I recently saw this post on Facebook, advertising ‘wall sound proof’ foam. Many people believe that buying this would be the solution of sound proofing their room, but is it?
Don’t Get Fooled
Now with all due respect to the advertiser, this is false advertising. Maybe he or she had overlook the way the advert was written, but calling these foam sound proof is not true.
These foams are basically made from polyurethane and is shaped like egg cartons. The reason it is shaped that way is so sound bounces off in different directions when these foams are placed on walls. The foam also diffuses the travel of sound, therefore you get less echos in your room. However they do not ‘sound proof’ a room. Sound will still travel from your speakers or instruments out the openings around your door. It’s even worse with bass, bass sound have lots of low frequencies and it basically penetrates solid structures like a wall or door better. That’s the reason your neighbours would always still hear the instances of bass coming from your home studio.
But in any way, these foam do not sound proof your room at all. It’s a very common misconception that people tend to fall for.
Also you should note that this foam are made up of Polyurethane. For those of you who do not know, Polyurethane is made from petroleum derivativs and yup, is extremely flammable. Untreated and exposed to high heat or fire, they will burn vigorously, produce lots of smoke and spread fire to other combustibles around. How fast do they burn again? Very fast.
Now if you know me personally, I’m talking about the fire based on my true experience. Yes, not very long ago I got my studio burnt down to the core because of an accident.
Got it. Now How Do I Sound Proof My Room or At Least Try To?
So how do they make soundproofed rooms? I’m by no means a true expert of building soundproof rooms but I know a thing or two.
Before you start building anything, you need to understand that sound travels with vibrations. That is why there is no sound in space. (have you watched movie, Gravity stared by Sandra Bullock and George Clooney?). So the idea to building a soundproof room is to isolate it. Professional studios achieve this by building a room within a room. Yes, a room that is suspended within a room. That means sound travel is now harder with the absence of mass between the rooms for sound to travel by sending vibrations through.
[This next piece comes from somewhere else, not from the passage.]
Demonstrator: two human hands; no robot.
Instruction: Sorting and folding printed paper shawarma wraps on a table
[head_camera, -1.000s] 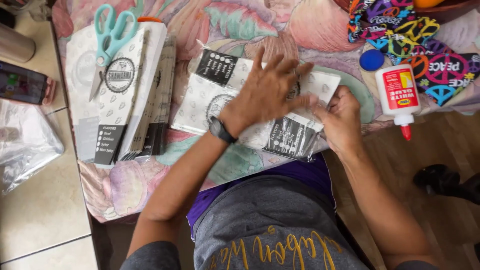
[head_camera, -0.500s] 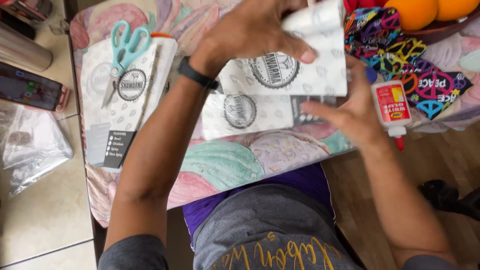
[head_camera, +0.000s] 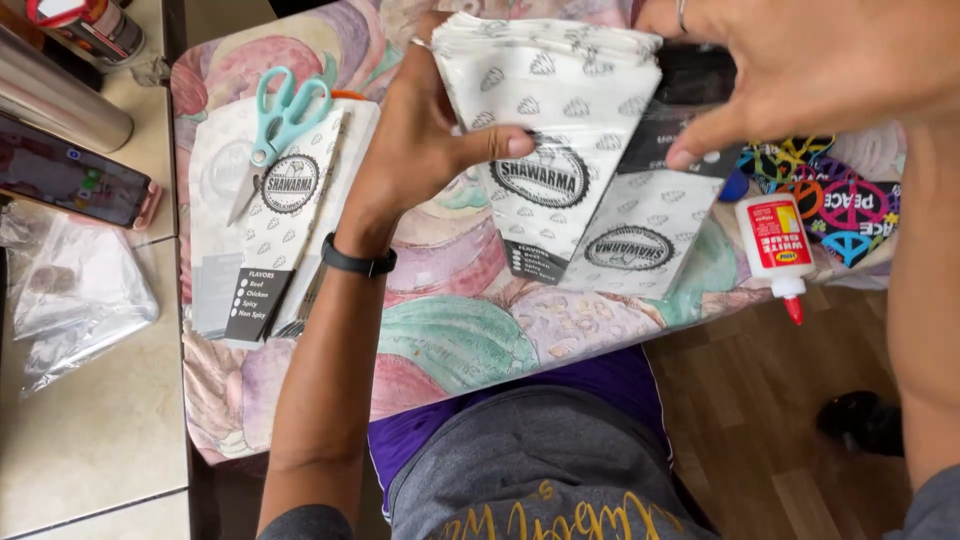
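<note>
Left hand (head_camera: 425, 150) grips white printed paper bags (head_camera: 560, 130), thumb across front; long axis near-vertical, dark-banded end pointing down toward wearer. Right hand (head_camera: 800, 70) fingers spread, index touching bags' right edge.

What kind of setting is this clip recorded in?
Probably a home craft spot, not a workshop: a floral cloth covers the work surface, with scissors and a glue bottle on it. The left hand holds a stack of paper bags.
</note>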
That is to say if you can airtight your room, you also be able to contain more sound within your room. However not forgetting sound travels through vibration and that means it travels through your walls too.
To counter that, constructor build very thick studio walls filled with gypsum board and fiber wool in them to absorb and diffuse sound travel.
What Should I Do?
Now depending on your budget, you could have a few acoustic foam panels hanging in your studio. You might even consider to DIY your own sound absorption panels. They are not expensive to build and can be easily done with very basic carpentry. Try putting things that absorb sound as well such as a sofa or bookshelf filled with books in your room. Avoid any parallel walls in your studio so sound is refracted when it hits your wall surfaces.
You should also try to airtight your room by installing simple rubber seals around the openings of your door. That ensures less sound travels beyond your door and is diffused in your room with your DIY sound absorption panels.